- Assigned task
An unchanged copy of all the lines below is expected, and it should contain no pictures.

= = = = = = =

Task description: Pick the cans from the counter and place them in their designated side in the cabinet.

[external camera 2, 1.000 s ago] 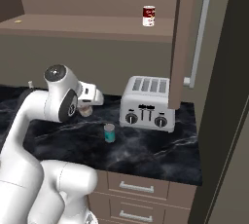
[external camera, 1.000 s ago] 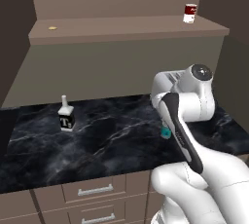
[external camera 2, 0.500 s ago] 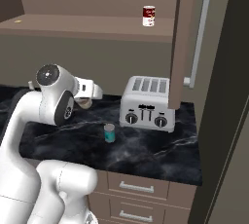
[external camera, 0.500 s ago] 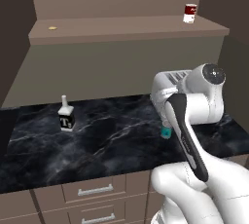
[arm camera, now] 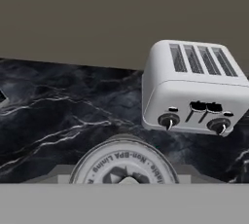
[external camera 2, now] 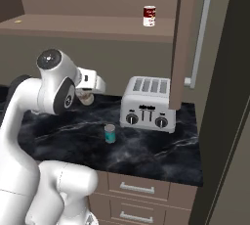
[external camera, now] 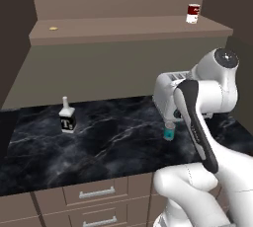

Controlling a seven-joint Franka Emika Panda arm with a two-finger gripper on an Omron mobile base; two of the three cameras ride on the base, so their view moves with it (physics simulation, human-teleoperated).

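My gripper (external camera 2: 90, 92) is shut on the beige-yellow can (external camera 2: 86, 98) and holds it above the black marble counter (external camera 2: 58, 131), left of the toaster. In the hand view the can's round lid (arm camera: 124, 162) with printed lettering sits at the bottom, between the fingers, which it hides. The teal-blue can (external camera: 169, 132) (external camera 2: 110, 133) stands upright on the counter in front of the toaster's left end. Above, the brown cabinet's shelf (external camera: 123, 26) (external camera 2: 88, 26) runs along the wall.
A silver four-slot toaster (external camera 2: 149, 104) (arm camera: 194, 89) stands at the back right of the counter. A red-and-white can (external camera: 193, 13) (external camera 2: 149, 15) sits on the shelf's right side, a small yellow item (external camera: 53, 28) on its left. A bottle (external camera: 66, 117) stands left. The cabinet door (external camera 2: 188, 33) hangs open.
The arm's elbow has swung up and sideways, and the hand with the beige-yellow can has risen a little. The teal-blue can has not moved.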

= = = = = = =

- Written answer
Task description: Pick the cans from the counter and place them in their designated side in the cabinet.

[external camera 2, 1.000 s ago] 
[external camera, 1.000 s ago] 
[external camera 2, 0.500 s ago] 
[external camera, 0.500 s ago] 
[arm camera, now] 
[external camera 2, now] 
[external camera, now] 

Controlling a seven-joint Franka Emika Panda arm with a two-finger gripper on an Omron mobile base; two of the three cameras ride on the base, so their view moves with it (physics simulation, human-teleoperated).

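My gripper (external camera 2: 90, 92) is shut on the beige-yellow can (external camera 2: 86, 98) and holds it above the black marble counter (external camera 2: 58, 131), left of the toaster. In the hand view the can's round lid (arm camera: 124, 162) with printed lettering sits at the bottom, between the fingers, which it hides. The teal-blue can (external camera: 169, 132) (external camera 2: 110, 133) stands upright on the counter in front of the toaster's left end. Above, the brown cabinet's shelf (external camera: 123, 26) (external camera 2: 88, 26) runs along the wall.
A silver four-slot toaster (external camera 2: 149, 104) (arm camera: 194, 89) stands at the back right of the counter. A red-and-white can (external camera: 193, 13) (external camera 2: 149, 15) sits on the shelf's right side, a small yellow item (external camera: 53, 28) on its left. A bottle (external camera: 66, 117) stands left. The cabinet door (external camera 2: 188, 33) hangs open.
The arm's elbow has swung up and sideways, and the hand with the beige-yellow can has risen a little. The teal-blue can has not moved.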

The answer, as written, is complete.